The founder of Norwich's SOS Bus says the crucial clubland service must remain in the city amid threats to close it.

Just weeks after the city's NHS walk-in centre was saved, health bosses announced they were considering scrapping the Prince of Wales road initiative, which has protected clubbers for two decades.

They argue that a new wellness hub that opened at Castle Quarter earlier this year could expand its services and are looking into whether the bus is now surplus to requirement.

Following the announcement, the Evening News announced its SOS For SOS campaign to save the bus, urging people to fill out a consultation on its future.

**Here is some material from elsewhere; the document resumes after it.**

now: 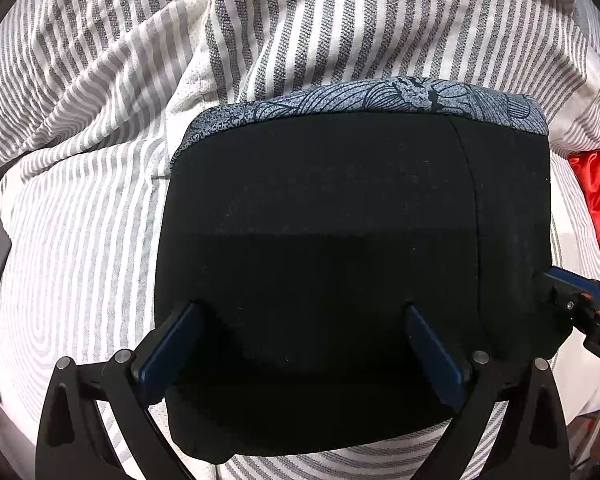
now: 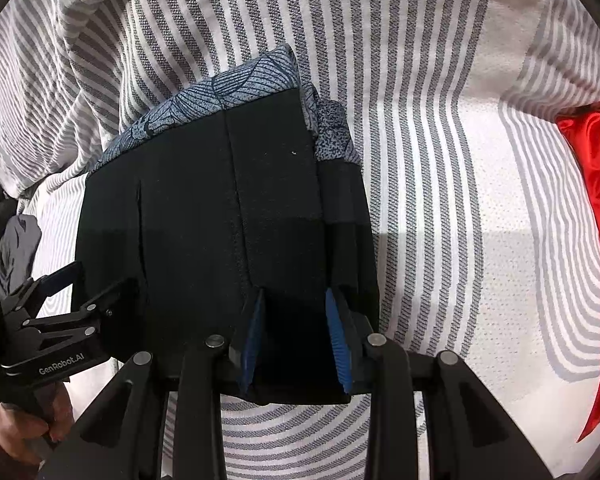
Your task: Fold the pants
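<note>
The black pants [image 1: 320,240] lie folded into a compact rectangle on the striped bedding, with a blue patterned band [image 1: 380,96] along the far edge. They also show in the right wrist view [image 2: 204,208]. My left gripper [image 1: 304,312] is open, its blue pads spread wide over the near part of the pants. My right gripper [image 2: 296,296] is open over the near right corner of the fold, its pads apart with black cloth between and beneath them. The right gripper shows at the right edge of the left wrist view [image 1: 572,296]; the left gripper shows at the left of the right wrist view [image 2: 80,284].
Grey-and-white striped bedding [image 1: 100,220] covers the surface, rumpled at the far left. A red satin cloth [image 2: 596,208] lies at the right. A dark grey garment [image 2: 16,248] lies at the left edge.
</note>
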Demonstrator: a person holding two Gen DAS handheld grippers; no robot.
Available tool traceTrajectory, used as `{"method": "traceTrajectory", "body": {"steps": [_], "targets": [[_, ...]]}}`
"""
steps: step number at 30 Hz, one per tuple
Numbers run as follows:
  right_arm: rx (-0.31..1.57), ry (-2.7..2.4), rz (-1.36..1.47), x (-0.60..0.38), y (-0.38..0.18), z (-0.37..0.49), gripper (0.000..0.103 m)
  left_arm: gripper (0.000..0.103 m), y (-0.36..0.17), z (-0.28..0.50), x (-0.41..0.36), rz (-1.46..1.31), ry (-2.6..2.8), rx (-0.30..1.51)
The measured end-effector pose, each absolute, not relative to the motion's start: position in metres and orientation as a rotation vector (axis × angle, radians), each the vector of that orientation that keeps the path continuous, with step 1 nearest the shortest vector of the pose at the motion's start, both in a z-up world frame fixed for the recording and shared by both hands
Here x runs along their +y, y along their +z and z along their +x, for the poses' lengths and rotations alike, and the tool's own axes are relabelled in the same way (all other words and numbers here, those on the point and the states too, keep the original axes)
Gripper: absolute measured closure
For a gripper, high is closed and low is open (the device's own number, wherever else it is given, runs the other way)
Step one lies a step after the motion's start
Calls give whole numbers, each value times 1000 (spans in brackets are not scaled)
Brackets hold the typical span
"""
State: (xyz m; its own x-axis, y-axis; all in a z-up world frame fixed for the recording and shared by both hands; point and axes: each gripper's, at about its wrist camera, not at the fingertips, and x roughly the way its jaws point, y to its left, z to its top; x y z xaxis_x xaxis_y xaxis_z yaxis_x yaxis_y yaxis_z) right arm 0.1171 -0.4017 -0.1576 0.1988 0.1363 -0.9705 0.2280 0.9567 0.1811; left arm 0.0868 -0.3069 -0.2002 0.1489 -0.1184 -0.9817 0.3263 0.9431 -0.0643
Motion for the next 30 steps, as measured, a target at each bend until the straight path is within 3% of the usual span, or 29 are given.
{"method": "traceTrajectory", "body": {"steps": [18, 21, 22, 23, 24, 30], "targets": [[1349, -49, 404, -417, -153, 109, 64, 2, -200, 92, -297, 140, -319, 1408], [1350, -55, 429, -421, -151, 106, 58, 2, -198, 92, -296, 146, -329, 1413], [1355, -68, 421, -422, -151, 105, 45, 2, -199, 92, -295, 146, -328, 1415], [1379, -109, 397, -424, -153, 104, 26, 2, -199, 92, -295, 148, -325, 1418], [1397, -128, 412, -428, -156, 102, 21, 1, -200, 93, -294, 145, -321, 1424], [1366, -140, 501, -439, -149, 81, 21, 1, -202, 93, -294, 145, -321, 1418]]}}
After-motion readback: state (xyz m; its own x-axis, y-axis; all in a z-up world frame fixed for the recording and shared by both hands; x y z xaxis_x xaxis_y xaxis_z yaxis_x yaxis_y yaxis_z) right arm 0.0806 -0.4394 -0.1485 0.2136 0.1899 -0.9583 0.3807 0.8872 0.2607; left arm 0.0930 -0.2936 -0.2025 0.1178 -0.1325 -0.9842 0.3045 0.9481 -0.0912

Now, Colin Lang, who founded the service in April 2001 following the deaths of Nick Green, 16, and James Toms, 21, in the river, says he is "disappointed" to hear the NHS Norfolk and Waveney Integrated Care Board (ICB) is considering pulling its funding.

He said: "It's naive, they don't realise it's saving lives and money.

Norwich Evening News: SOS Bus founder Colin LangSOS Bus founder Colin Lang (Image: Newsquest)

"I was really disappointed when I heard, a lot of people have put a lot of work into keeping this going not just me, but the community and the Evening News.

"They want to use the hub to replace it, but I can't see how that'll work unless it's going to open until 3am and it's not near the river.

"This provides on-site first aid to prevent ambulance call-outs, not that you can get one anyway!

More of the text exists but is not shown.